Karen Santorum: “It’s Wrong What Gay Activists Have Done”
On the campaign trail, it's an enduring, and growing, motif: antigay candidates playing the victim card for policy positions that have myriad negative consequences for gay and lesbian families.
During a Monday campaign event in South Carolina, GOP presidential candidate Rick Santorum and his wife, Karen, took a question from a Greenville, S.C., mother on the former Pennsylvanian senator's reputation for opposing LGBT rights.
"My youngest son is gay," the woman explained. "I debated for the longest time how to handle my support of you, because what he's been hearing is, 'Oh, Rick Santorum hates gays. ... I still have that sense of guilt, because his friends react to what they hear. Help me. How do I deal with that?" (Below, video of the exchange, via C-SPAN.)

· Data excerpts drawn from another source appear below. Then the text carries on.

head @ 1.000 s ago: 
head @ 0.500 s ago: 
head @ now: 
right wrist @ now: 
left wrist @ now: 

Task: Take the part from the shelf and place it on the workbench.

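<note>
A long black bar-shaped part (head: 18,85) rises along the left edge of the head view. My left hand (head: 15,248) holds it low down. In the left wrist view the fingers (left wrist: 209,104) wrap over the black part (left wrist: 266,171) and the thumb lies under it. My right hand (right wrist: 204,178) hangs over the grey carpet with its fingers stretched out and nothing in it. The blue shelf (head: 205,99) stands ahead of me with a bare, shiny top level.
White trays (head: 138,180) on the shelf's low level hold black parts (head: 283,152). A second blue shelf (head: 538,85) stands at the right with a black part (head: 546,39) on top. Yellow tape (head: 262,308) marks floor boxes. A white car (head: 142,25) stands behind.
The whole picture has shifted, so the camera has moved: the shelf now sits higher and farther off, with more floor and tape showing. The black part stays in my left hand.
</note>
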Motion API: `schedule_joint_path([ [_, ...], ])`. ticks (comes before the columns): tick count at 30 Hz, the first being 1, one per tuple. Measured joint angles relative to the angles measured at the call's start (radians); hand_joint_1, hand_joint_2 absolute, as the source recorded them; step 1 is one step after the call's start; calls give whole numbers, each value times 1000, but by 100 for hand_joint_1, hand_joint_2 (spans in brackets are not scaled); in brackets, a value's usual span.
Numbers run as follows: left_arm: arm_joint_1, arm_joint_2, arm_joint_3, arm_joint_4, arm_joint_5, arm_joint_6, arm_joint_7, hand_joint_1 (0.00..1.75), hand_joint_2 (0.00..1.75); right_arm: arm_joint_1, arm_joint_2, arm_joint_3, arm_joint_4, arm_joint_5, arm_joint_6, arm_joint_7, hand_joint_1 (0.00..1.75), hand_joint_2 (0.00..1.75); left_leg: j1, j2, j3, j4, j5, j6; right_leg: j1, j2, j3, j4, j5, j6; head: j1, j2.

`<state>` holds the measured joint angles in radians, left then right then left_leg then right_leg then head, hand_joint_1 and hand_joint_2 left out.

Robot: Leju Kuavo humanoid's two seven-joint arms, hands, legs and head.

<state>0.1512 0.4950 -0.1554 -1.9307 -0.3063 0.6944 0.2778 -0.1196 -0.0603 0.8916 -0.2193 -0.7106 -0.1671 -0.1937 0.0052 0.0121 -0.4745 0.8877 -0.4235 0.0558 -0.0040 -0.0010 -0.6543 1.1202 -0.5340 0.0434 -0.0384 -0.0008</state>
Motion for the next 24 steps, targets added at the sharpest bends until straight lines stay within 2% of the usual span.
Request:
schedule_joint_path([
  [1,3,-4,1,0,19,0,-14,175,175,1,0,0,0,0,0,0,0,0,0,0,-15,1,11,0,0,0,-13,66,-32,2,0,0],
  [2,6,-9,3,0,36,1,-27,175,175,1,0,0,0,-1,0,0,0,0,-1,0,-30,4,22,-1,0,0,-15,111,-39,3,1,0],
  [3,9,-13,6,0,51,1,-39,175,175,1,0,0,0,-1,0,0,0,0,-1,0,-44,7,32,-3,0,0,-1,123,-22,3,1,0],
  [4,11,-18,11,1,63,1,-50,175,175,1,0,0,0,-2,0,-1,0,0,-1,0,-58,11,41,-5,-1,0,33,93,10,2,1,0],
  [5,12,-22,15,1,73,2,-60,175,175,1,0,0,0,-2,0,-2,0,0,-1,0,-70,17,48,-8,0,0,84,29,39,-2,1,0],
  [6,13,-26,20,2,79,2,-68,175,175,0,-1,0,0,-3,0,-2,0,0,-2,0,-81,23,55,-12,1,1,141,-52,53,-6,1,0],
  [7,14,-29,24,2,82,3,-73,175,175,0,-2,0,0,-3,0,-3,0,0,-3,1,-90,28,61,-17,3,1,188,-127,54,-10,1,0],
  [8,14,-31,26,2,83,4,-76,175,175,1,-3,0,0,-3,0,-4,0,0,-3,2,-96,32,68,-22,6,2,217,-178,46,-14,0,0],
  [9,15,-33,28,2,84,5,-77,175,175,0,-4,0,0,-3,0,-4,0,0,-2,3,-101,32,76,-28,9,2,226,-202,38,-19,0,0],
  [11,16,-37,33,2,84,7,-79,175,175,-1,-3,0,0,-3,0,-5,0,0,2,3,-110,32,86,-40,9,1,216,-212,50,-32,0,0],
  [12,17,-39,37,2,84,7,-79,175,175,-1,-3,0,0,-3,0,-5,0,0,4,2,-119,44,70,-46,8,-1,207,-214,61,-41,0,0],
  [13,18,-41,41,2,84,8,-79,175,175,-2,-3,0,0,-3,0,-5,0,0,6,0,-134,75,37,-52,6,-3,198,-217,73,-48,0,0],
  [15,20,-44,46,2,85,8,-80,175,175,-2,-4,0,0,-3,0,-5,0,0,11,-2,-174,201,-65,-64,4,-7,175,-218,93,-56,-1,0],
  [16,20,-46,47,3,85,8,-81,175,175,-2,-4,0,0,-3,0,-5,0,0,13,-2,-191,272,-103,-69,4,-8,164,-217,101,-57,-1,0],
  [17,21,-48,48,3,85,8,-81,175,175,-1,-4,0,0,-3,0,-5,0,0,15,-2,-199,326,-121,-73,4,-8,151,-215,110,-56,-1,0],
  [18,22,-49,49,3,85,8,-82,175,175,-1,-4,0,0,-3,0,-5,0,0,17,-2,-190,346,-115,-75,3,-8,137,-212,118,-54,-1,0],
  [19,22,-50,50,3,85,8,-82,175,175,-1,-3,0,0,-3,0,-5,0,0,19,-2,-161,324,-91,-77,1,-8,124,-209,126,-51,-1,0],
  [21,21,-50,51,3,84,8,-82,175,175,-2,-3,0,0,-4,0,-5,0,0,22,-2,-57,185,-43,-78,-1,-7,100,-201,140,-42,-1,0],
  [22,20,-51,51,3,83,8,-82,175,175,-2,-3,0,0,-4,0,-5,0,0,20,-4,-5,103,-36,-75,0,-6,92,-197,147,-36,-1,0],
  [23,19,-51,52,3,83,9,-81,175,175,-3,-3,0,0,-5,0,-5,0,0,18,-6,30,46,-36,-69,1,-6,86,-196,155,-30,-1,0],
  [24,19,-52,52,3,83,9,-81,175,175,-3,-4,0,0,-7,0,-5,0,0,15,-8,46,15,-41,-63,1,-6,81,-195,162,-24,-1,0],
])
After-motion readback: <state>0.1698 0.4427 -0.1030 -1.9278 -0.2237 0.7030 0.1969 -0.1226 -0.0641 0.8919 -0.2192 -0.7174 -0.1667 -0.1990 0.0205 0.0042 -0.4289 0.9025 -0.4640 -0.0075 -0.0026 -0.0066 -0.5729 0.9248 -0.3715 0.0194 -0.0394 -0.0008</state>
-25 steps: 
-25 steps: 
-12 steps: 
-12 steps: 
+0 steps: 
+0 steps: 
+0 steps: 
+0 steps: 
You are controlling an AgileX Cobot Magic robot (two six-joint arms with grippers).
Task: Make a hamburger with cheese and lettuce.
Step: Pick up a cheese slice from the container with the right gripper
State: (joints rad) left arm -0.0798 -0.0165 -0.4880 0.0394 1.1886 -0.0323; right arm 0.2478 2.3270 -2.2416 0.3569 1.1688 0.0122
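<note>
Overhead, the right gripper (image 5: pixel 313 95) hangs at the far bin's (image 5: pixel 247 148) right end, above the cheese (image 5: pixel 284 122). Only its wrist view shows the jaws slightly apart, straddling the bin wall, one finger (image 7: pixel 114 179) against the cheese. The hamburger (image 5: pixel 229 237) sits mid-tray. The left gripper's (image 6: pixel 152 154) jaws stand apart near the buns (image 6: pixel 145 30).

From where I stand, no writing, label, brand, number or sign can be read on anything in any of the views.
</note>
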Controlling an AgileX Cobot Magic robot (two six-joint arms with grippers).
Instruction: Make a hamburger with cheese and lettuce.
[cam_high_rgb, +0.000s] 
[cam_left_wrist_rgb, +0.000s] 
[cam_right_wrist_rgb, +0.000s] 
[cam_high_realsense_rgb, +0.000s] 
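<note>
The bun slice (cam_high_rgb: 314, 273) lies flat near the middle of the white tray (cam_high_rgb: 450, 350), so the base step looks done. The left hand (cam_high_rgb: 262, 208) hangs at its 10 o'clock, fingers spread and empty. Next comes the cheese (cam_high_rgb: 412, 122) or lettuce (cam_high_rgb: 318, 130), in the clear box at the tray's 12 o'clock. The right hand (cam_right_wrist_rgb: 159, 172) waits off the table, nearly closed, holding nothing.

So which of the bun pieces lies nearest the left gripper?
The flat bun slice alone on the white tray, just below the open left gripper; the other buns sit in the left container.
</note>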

Santorum deferred to his wife for her take.
"I think it's very sad [what] the gay activists have done out there," she replied. "They vilify him, and it's so wrong. Rick does not hate anyone. He loves them. What he has simply said is [gay] marriage shouldn't happen. But as far as hating -- it's very unfortunate that that has happened. A lot of it is backyard bullying."
Rick Santorum called the issue simply a matter of a "public policy difference."
"And I think the problem is that some see that public policy difference as a personal assault," he said.
Over the weekend, Santorum's campaign received a significant boost with an endorsement by top evangelical leaders, who are rallying to unite social conservative voters behind one candidate in South Carolina -- this in an attempt to slow the Romney campaign juggernaut in the state's Saturday primary.
One influential group backing Santorum, the Family Research Council (designated a hate group by the Southern Poverty Law Center), announced Monday the launch of a "Values Voter Bus" tour this week, beginning in Charleston, S.C., and featuring South Carolina governor Nikki Haley. The tour will then head to stops in Florida, where primary voters go to the polls January 31.